■ **EXERCISE OBJECTIVE**:
Copy each line of the material below that includes the string "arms".

INFORMATION SUPPLIED Block Start

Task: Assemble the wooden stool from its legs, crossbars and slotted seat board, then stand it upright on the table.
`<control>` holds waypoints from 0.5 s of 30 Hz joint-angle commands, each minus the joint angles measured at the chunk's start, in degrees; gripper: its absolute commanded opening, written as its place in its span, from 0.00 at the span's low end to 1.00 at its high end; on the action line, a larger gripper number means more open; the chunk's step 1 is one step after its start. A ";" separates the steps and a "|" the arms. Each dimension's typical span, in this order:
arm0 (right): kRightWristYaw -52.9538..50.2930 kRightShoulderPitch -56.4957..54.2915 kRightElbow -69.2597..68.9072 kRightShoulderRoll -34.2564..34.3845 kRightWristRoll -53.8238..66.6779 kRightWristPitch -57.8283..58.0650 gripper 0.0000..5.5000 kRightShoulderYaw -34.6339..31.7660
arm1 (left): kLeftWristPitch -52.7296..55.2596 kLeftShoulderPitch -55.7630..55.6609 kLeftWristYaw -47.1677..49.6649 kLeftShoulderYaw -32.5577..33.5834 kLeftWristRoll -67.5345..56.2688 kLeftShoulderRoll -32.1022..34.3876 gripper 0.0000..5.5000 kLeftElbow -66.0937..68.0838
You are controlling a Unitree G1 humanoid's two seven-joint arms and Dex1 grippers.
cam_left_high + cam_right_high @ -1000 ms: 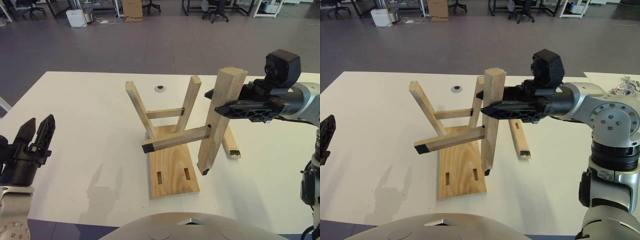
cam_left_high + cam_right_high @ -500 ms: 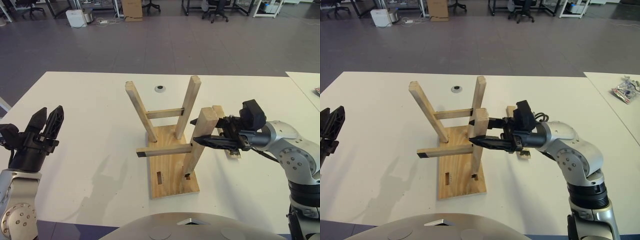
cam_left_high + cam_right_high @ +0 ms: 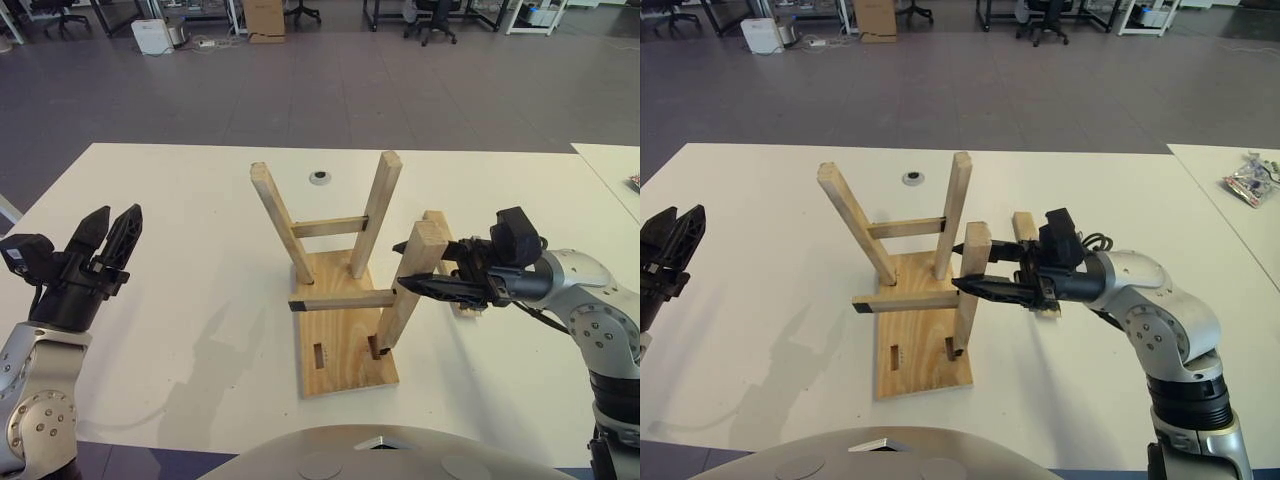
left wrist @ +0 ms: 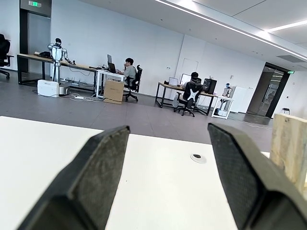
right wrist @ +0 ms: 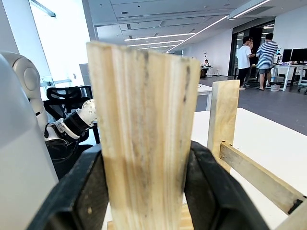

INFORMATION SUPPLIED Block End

■ **RESULT OF THE TASK**:
`<control>` holds waypoints from 0.5 s of 30 Hz joint-angle commands, each minus the joint angles measured at the chunk's start, in degrees; gripper: its absolute commanded opening, written as its place in its span, from 0.00 at the span's low end to 1.00 at its high end; on the action line, a larger gripper number means more open; the chunk's step 1 is one step after its start. A ";" separates the steps and a "|" the arms. Each dimension's typical span, in this order:
You are controlling a Unitree G1 humanoid's two seven-joint arms and Dex1 grippers.

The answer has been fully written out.